■ Action item ■
Where "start" appears in a line of the entries below, that line should be copied.

■ Data in this exercise ■
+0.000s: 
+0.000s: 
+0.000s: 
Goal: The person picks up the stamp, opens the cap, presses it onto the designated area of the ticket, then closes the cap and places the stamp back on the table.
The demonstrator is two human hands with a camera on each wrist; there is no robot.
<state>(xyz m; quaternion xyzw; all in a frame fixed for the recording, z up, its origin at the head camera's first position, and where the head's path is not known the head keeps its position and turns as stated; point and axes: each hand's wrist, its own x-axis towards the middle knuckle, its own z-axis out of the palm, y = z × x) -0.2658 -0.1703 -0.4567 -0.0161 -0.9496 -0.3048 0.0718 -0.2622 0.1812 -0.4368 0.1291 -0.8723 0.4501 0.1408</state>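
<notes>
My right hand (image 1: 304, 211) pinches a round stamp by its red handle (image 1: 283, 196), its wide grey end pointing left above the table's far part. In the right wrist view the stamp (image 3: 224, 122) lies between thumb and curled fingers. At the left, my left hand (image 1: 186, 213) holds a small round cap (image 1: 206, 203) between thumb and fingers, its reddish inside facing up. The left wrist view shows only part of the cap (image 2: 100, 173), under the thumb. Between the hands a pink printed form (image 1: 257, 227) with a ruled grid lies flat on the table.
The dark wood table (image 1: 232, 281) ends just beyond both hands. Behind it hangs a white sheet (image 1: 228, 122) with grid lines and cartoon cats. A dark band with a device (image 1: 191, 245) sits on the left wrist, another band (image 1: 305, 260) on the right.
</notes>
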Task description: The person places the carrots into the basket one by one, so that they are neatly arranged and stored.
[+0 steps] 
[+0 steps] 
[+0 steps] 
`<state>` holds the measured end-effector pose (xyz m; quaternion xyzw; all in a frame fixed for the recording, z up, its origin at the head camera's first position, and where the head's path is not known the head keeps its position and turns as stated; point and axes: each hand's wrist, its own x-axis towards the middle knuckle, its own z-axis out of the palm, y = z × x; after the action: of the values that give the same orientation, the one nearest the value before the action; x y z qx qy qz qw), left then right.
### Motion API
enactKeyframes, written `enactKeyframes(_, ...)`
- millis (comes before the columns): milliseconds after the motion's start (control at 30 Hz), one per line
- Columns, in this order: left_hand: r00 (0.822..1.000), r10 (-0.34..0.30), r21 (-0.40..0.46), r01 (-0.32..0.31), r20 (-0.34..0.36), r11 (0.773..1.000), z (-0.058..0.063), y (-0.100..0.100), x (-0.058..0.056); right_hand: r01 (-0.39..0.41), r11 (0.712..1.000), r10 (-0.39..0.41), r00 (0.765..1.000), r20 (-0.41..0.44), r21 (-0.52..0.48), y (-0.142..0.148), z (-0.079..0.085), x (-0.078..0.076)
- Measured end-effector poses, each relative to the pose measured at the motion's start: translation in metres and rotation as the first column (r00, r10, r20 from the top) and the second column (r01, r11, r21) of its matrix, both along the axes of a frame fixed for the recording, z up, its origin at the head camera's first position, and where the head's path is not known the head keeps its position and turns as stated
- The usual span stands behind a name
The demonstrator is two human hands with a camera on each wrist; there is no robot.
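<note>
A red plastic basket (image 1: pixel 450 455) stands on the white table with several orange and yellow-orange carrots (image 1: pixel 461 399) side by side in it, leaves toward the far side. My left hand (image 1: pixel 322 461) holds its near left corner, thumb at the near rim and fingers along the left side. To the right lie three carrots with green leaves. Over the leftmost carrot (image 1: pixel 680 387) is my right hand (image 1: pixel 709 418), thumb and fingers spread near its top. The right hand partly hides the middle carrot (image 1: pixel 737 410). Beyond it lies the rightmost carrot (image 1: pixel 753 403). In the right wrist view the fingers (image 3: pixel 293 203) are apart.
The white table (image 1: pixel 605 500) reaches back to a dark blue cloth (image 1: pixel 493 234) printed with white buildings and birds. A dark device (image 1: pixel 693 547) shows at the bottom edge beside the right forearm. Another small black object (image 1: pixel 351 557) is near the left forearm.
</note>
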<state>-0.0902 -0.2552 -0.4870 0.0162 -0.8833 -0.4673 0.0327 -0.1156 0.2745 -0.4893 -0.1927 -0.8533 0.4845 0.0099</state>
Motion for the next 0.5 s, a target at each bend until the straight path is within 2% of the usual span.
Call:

■ Answer section ■
- millis (comes before the columns): milliseconds after the motion's start (control at 30 Hz), one per line
- Measured end-effector poses, each relative to the pose measured at the motion's start: translation in metres and rotation as the first column (r00, r10, r20 from the top) and the second column (r01, r11, r21) of its matrix, both along the axes of a frame fixed for the recording, z up, its origin at the head camera's first position, and where the head's path is not known the head keeps its position and turns as stated

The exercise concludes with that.